Could you filter the listing for lines with the word "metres" and return them?
○ ○ ○ ○ ○
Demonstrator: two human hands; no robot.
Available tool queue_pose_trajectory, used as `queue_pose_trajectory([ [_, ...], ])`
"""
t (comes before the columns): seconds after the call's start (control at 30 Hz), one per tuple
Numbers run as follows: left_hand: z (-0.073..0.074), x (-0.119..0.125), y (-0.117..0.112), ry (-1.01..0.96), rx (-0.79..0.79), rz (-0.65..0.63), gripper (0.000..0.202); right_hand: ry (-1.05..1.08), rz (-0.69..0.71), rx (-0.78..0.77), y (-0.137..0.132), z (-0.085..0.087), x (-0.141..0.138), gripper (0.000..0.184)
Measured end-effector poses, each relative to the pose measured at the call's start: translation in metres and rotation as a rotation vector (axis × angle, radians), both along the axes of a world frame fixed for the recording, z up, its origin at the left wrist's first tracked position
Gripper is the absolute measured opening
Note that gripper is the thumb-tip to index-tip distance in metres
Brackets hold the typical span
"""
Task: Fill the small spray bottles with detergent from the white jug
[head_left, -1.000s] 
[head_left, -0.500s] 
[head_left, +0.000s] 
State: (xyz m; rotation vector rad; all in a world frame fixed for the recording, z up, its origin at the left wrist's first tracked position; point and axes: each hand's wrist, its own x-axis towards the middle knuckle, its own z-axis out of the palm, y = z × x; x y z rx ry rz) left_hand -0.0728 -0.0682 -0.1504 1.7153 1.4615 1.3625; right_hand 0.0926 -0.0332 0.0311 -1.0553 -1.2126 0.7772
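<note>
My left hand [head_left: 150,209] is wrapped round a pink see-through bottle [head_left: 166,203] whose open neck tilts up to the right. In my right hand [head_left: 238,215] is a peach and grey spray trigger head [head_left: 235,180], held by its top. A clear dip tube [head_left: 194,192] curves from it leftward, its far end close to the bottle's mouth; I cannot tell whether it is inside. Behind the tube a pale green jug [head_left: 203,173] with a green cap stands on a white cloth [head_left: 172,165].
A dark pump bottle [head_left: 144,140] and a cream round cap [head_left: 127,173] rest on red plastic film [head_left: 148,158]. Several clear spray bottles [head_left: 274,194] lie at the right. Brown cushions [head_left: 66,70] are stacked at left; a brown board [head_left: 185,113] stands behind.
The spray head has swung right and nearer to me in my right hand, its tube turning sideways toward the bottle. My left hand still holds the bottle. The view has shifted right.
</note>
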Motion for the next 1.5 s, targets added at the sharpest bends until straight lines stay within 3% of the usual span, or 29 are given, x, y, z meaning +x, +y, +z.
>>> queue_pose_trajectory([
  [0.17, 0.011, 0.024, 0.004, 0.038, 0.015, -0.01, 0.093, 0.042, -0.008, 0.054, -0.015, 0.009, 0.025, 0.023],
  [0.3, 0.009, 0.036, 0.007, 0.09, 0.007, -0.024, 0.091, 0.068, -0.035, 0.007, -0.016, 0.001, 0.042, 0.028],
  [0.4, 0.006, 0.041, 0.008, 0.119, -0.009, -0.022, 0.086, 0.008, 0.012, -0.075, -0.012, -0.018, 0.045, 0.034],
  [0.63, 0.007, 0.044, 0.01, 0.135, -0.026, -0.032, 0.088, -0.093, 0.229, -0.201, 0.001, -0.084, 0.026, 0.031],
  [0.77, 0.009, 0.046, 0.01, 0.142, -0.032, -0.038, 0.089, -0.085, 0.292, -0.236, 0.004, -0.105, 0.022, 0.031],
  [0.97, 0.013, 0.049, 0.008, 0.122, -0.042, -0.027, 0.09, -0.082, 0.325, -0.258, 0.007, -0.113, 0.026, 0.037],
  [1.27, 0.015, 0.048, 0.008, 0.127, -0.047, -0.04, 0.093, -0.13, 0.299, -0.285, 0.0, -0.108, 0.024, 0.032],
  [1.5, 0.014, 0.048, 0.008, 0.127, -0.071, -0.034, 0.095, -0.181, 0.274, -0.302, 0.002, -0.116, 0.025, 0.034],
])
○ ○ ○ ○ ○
EXPECTED ANSWER:
Measured end-effector poses, each relative to the pose measured at the call's start: translation in metres and rotation as a rotation vector (axis × angle, radians), both along the axes of a world frame fixed for the recording, z up, its origin at the left wrist's first tracked position
Note that gripper is the thumb-tip to index-tip distance in metres

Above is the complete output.